MISC. WASN’T SURPRISED by the cops’ way-over-reaction to Subculture Joe‘s big steel heart outside Westlake Center. Authorities here and elsewhere have long shown a fear of art surpassing only a fear of love.
THE DEVIL WENT DOWN TO GEORGIA: With any luck, this will be the last Olympics to be packaged and curated for traditional network TV. The pay-per-view Triplecast in ’92 was the way it oughta be covered: Multiple channels, unedited complete live events, more field footage and less of that annoying human-interest featurizing.

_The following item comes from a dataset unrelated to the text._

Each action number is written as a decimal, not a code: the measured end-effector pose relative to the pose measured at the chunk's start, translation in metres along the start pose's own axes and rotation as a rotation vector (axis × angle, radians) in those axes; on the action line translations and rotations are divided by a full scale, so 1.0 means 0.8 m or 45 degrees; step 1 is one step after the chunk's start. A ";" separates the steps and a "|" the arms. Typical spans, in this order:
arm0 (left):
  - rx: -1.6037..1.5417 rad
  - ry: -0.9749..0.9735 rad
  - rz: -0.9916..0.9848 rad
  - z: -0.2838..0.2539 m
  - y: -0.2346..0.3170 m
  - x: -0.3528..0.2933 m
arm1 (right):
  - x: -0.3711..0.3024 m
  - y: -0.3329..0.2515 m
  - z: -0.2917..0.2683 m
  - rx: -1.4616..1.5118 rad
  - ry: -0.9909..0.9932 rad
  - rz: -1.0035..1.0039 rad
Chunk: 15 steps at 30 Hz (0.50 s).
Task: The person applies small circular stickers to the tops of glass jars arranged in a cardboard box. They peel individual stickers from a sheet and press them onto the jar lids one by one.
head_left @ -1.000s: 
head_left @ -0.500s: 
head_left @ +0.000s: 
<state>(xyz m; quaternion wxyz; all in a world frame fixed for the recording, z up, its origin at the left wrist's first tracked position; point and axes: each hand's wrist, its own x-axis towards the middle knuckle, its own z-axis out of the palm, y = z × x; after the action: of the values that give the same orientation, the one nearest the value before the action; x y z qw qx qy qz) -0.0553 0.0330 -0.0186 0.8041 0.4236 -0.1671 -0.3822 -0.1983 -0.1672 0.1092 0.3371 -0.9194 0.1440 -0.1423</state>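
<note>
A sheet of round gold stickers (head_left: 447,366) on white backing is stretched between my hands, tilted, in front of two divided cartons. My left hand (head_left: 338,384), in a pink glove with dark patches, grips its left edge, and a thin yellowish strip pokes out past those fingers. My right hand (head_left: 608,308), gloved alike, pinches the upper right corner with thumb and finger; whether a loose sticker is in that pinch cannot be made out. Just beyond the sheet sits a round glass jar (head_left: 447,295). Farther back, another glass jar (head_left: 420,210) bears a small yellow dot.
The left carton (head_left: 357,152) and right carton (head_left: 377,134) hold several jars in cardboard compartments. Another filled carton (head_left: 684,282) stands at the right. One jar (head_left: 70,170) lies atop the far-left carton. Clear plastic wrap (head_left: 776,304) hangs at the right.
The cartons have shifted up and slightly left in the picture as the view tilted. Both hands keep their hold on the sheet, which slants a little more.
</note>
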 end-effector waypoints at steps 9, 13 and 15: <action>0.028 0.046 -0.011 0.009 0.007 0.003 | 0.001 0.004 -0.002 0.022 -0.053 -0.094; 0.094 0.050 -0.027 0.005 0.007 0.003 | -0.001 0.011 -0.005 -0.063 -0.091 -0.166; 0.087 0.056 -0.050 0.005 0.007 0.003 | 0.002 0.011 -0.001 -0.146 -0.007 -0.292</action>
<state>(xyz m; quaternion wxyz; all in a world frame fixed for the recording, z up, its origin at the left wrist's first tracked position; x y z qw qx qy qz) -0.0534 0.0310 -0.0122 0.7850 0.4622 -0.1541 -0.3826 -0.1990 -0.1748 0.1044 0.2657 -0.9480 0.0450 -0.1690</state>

But they charged too much for the Triplecast, didn’t get enough buyers, and aren’t repeating it. If we’re lucky, we’ll get something like that on the Net or satellites or expanded cable (only free or at least cheaper) in time for the ’00 games.
BOTTOMS UP: First, there was that silly fad-let of snowboarding/ rave headgear resewn from boxer shorts. Now, an outfit called “Get A-Head” in Lewiston, Idaho (sister city to Clarkston, Wash.) offers Undee Shirts, women’s athletic sport tops made from men’s briefs (not pre-worn). Make your own joke here about that which you wish to hold close to your heart. I’m still pondering whether it’s another example of women appropriating masculine iconography for the sake of power (from George Eliot’s cigars to the ’80s “menswear look”). Speaking of the ol’ gender/ culture thang…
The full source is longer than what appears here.